■ **Exercise details**
Every line below from the one containing "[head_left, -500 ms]" through the one containing "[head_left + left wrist" must be transcribed exactly. Omit all lines outside that stretch.

■ **Data to process**
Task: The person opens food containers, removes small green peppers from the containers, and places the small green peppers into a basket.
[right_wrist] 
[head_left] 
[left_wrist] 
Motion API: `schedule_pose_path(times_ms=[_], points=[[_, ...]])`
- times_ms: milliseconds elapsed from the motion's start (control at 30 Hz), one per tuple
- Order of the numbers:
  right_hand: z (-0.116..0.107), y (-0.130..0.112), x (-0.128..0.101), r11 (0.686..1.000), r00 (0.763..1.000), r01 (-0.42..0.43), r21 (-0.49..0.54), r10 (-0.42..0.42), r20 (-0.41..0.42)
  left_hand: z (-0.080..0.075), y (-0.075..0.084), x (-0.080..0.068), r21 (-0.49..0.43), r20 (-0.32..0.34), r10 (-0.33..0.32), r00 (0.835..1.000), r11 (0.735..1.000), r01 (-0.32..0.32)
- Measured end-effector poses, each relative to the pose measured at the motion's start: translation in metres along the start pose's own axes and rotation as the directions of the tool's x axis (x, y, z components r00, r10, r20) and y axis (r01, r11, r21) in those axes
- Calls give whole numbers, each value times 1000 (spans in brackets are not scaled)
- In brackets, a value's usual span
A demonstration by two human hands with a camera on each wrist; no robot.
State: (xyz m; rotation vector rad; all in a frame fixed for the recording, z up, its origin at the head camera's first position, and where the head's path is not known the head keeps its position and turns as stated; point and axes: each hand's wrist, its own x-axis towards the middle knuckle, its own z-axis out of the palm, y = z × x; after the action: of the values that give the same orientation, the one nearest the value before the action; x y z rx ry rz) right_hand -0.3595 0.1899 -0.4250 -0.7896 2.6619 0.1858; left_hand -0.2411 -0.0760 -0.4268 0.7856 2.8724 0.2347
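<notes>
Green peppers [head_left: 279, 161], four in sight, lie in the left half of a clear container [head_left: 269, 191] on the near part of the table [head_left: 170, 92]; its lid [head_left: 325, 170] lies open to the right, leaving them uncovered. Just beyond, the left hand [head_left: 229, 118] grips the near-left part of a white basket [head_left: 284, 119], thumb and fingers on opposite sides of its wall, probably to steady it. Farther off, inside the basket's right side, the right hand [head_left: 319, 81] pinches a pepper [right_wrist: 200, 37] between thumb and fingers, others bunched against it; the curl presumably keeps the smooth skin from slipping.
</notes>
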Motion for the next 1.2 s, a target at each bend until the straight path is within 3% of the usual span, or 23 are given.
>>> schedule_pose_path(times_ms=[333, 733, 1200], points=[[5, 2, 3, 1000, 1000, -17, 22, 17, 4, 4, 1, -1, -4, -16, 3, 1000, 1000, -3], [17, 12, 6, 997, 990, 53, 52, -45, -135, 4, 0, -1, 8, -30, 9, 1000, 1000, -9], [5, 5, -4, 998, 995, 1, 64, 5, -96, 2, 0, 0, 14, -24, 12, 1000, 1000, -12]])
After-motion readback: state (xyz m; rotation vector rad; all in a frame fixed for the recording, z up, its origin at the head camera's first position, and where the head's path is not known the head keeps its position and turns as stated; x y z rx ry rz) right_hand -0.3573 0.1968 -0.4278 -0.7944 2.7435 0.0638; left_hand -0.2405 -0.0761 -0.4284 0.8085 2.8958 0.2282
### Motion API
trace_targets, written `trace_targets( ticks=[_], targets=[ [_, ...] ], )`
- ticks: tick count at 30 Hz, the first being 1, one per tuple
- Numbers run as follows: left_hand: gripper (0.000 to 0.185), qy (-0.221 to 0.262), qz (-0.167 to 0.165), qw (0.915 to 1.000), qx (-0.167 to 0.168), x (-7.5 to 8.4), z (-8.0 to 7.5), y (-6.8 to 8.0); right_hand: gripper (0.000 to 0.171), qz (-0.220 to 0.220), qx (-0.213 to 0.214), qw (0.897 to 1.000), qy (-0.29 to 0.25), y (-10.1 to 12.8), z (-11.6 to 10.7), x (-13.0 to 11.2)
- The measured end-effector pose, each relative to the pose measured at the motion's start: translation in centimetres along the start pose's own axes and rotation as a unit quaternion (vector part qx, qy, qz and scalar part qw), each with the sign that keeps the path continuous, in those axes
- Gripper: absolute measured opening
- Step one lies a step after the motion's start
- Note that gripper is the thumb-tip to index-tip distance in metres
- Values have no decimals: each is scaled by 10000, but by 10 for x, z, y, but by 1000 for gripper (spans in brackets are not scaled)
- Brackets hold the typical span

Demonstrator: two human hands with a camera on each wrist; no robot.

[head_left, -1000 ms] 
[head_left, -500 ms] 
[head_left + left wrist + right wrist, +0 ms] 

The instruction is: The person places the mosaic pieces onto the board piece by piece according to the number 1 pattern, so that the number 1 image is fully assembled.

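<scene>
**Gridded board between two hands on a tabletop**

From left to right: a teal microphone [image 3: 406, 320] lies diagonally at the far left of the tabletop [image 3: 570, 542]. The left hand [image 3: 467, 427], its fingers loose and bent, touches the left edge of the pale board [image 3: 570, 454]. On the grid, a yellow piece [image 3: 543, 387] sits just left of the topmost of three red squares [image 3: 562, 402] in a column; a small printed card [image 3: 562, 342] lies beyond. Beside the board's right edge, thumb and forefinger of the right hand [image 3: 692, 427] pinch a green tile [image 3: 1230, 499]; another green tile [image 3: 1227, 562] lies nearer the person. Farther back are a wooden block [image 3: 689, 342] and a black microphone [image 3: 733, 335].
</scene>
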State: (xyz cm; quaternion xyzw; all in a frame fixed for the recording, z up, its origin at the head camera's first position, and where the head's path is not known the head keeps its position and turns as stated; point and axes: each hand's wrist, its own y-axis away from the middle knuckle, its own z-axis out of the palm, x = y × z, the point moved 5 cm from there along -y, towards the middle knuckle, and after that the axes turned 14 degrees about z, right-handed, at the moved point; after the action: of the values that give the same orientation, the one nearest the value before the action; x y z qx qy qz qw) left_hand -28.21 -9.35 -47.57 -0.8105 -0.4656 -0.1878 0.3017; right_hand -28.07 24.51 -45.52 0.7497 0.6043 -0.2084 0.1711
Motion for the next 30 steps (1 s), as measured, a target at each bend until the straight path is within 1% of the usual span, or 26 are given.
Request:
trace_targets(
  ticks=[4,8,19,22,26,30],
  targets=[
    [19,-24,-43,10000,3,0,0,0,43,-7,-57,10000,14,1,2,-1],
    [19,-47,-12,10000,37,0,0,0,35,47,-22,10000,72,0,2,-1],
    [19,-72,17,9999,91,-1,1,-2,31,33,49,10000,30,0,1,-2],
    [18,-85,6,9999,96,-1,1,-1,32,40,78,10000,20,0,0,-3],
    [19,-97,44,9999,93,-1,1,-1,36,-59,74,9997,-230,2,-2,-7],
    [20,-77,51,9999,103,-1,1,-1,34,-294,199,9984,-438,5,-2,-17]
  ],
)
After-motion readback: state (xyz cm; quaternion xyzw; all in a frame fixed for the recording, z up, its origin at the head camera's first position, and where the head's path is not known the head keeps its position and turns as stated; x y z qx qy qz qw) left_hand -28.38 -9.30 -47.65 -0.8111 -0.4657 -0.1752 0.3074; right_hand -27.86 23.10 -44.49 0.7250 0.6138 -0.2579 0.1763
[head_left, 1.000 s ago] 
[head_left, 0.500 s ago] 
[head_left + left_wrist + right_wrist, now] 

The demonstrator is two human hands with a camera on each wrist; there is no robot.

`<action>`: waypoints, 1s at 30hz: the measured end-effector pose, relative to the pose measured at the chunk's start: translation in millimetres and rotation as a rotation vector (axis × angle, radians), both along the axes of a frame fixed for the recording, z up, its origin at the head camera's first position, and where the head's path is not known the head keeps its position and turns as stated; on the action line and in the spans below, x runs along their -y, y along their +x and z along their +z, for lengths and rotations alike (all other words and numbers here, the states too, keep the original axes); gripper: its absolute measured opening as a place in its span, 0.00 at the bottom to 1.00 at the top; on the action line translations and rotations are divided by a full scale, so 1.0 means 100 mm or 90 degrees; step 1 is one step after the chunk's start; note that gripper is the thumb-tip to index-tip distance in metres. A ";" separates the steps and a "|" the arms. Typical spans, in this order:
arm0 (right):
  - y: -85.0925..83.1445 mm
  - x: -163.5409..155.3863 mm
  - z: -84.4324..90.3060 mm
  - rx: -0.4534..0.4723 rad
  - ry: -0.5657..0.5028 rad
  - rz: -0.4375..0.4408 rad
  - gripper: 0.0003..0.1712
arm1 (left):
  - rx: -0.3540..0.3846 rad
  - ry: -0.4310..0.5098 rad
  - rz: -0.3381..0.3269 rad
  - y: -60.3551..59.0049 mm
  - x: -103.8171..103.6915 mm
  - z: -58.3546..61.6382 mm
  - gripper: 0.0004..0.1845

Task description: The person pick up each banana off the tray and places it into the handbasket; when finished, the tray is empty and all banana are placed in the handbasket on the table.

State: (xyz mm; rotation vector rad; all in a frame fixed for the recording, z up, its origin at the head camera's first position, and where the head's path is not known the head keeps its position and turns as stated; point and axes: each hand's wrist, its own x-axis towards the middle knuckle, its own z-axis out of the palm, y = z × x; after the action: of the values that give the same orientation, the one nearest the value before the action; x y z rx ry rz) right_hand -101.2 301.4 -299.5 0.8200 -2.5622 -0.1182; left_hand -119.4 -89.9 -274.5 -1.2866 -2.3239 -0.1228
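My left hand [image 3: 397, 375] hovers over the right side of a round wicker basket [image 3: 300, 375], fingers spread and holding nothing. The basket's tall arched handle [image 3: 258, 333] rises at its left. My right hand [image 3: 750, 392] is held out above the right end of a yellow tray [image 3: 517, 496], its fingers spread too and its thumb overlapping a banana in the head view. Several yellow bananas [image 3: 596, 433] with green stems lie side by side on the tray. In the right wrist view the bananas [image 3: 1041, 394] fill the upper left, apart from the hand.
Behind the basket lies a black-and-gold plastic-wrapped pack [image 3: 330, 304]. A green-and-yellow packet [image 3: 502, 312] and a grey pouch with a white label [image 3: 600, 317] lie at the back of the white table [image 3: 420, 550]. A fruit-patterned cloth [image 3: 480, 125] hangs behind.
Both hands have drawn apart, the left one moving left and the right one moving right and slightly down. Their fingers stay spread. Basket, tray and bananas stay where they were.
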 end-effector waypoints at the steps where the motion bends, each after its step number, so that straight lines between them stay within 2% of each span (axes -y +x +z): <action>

■ **Reply**
[head_left, -500 ms] 
[head_left + left wrist + right wrist, +0 ms] 

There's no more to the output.